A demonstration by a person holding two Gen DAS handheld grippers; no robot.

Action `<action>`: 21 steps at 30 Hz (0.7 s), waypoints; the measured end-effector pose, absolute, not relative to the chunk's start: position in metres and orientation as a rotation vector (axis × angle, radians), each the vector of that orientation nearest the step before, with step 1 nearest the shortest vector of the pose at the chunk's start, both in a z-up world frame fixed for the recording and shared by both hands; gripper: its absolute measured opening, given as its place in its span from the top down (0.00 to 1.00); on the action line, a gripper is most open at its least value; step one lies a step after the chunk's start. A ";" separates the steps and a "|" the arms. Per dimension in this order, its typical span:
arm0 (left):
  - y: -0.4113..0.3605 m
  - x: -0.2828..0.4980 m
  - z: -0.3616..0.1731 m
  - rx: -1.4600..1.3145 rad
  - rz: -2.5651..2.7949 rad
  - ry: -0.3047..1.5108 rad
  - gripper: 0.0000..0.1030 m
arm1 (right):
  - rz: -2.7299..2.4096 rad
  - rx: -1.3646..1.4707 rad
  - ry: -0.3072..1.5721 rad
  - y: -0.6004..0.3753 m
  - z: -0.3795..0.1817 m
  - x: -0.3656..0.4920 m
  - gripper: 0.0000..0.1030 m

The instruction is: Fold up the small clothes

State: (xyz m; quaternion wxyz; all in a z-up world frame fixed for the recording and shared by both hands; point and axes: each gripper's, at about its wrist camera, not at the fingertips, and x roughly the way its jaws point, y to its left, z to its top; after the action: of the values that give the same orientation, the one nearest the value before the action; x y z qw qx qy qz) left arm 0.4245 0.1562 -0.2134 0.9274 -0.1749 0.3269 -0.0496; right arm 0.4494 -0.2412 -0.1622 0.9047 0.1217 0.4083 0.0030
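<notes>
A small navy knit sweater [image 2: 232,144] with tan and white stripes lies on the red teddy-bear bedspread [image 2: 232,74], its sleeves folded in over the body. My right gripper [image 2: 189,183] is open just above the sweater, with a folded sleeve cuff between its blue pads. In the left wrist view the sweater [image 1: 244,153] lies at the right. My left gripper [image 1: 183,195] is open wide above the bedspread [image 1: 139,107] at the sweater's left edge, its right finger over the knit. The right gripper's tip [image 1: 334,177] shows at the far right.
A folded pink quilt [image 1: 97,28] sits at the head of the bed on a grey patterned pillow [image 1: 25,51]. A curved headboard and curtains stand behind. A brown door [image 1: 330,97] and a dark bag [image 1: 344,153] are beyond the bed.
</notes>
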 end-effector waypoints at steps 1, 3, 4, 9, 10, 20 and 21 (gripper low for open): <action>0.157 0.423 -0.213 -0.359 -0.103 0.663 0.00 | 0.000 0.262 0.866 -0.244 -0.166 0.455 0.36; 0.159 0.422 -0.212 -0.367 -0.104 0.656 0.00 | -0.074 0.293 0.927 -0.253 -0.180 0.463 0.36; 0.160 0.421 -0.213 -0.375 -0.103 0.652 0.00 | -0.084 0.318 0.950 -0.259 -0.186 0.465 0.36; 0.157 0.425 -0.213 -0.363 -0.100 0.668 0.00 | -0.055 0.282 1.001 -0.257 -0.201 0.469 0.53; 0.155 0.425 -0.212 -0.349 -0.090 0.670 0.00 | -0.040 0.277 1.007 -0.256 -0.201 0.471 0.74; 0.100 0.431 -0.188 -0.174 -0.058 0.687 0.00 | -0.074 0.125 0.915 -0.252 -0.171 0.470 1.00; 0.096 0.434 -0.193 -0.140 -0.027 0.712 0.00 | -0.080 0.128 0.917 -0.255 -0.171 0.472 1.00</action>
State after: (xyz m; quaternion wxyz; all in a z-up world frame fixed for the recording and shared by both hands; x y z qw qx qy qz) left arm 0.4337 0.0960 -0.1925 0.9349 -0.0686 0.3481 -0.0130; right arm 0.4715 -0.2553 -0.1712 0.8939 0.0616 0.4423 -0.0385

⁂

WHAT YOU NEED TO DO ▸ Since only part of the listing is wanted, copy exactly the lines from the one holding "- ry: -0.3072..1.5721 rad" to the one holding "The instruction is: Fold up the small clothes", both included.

SOLUTION TO THE EXERCISE ▸
  - ry: -0.3072..1.5721 rad
  - y: -0.6004..0.3753 m
  - z: -0.3795..0.1817 m
  - x: -0.3656..0.4920 m
  - gripper: 0.0000..0.1030 m

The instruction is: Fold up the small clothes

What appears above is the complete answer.